__Activity__. Take the data below and extract the lines from the one with "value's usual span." to the one with "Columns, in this", inclusive, exactly as written.

-------

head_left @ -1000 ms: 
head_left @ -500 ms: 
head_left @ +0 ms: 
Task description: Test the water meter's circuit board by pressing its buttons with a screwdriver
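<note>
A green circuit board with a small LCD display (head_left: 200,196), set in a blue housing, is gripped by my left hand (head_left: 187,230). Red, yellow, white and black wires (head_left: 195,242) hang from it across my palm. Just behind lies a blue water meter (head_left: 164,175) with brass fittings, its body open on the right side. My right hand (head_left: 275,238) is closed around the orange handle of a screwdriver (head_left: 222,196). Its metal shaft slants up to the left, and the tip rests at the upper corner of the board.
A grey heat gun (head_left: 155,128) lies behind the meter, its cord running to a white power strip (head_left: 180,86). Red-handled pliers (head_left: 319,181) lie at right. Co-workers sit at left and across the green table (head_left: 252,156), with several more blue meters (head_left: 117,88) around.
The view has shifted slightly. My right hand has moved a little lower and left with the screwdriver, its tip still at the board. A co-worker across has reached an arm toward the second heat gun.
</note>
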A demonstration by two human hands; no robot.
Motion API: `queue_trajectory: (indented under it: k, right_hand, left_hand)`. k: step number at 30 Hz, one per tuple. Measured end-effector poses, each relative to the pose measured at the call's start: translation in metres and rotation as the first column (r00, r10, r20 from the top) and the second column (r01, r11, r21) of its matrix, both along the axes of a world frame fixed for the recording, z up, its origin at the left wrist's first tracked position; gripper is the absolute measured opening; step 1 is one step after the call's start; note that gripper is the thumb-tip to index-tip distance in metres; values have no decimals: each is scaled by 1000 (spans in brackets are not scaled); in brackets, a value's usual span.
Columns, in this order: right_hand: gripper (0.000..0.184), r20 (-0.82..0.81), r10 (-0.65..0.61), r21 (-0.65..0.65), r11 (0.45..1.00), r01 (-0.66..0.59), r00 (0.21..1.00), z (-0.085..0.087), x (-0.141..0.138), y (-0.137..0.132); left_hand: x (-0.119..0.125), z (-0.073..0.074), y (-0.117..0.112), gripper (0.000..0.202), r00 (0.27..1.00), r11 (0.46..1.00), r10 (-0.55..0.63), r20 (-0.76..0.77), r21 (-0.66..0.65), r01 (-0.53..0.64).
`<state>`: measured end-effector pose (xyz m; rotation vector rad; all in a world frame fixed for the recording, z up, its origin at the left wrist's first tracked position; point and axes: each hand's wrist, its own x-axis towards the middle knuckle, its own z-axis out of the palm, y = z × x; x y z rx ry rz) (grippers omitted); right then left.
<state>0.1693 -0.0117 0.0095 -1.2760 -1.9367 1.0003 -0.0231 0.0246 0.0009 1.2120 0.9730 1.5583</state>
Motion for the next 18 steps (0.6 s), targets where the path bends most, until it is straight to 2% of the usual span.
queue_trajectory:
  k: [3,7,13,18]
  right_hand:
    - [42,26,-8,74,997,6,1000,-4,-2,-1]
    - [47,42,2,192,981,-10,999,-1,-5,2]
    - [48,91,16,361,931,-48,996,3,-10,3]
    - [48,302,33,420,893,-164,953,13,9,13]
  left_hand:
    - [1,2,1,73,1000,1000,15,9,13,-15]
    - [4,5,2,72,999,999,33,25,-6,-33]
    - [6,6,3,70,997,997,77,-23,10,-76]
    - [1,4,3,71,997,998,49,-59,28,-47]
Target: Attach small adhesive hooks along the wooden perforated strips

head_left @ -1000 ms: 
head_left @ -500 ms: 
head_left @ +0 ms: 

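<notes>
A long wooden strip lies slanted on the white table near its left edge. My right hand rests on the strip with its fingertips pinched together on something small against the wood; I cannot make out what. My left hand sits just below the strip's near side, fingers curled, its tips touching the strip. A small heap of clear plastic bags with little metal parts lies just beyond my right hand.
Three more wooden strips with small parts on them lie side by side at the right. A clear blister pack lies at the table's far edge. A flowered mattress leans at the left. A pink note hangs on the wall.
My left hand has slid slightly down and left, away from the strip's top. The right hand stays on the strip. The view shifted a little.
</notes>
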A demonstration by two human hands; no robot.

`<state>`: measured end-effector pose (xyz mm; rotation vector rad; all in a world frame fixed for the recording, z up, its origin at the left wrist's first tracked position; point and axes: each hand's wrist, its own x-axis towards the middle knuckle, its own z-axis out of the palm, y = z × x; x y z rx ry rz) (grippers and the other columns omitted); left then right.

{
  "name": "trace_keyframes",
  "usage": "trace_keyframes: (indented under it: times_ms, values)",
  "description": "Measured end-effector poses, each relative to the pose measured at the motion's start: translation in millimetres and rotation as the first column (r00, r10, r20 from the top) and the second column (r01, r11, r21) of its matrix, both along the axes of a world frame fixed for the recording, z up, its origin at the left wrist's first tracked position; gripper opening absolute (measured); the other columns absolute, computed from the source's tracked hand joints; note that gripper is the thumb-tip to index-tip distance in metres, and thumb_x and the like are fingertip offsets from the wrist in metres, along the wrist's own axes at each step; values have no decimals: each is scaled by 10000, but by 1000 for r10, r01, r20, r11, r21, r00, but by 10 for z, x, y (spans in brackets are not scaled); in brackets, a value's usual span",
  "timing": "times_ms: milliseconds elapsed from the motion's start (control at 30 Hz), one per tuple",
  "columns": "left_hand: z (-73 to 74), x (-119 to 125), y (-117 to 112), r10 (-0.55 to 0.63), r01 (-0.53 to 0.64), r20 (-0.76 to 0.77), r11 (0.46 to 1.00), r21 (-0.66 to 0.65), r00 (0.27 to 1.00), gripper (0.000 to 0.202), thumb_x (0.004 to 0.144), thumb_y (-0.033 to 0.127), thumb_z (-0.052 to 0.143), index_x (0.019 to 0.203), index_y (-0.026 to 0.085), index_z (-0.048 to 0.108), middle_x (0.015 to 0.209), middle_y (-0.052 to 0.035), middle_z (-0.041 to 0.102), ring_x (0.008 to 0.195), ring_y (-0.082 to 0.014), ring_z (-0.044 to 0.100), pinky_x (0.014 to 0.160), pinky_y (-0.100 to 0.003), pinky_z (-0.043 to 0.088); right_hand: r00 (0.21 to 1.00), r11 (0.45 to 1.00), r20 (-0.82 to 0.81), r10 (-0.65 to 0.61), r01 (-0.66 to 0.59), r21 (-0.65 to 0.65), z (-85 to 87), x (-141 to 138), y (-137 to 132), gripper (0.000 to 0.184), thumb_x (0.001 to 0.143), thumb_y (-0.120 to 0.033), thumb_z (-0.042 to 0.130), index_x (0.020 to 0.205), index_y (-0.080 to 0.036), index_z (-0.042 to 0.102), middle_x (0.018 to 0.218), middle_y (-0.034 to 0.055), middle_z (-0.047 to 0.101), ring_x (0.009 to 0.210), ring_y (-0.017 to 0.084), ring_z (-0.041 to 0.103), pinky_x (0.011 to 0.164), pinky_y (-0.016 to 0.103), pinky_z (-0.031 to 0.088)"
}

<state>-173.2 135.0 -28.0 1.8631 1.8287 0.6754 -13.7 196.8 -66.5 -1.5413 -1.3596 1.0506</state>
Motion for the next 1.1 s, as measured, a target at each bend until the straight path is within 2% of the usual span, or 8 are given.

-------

__Response__.
Motion API: `queue_trajectory: (indented under it: k, right_hand, left_hand)`. k: step number at 30 Hz, one per tuple. Measured end-effector poses, each relative to the pose measured at the call's start: translation in metres and rotation as the first column (r00, r10, r20 from the top) and the second column (r01, r11, r21) of its matrix, both along the axes of a world frame fixed for the recording, z up, its origin at the left wrist's first tracked position; gripper is the absolute measured opening; step 1 is one step after the call's start; note that gripper is the thumb-tip to index-tip distance in metres; values have no decimals: each is scaled by 1000 (spans in brackets are not scaled); in brackets, a value's usual span.
Columns, in this order: right_hand: gripper (0.000..0.184), r20 (-0.82..0.81), r10 (-0.65..0.61), r21 (-0.65..0.65), r11 (0.45..1.00), r01 (-0.66..0.59), r00 (0.21..1.00), z (-0.085..0.087), x (-0.141..0.138), y (-0.137..0.132); left_hand: x (-0.119..0.125), z (-0.073..0.074), y (-0.117..0.112), gripper (0.000..0.202), r00 (0.27..1.00), r11 (0.46..1.00), r10 (-0.55..0.63), r20 (-0.76..0.77), r21 (-0.66..0.65), r01 (-0.53..0.64).

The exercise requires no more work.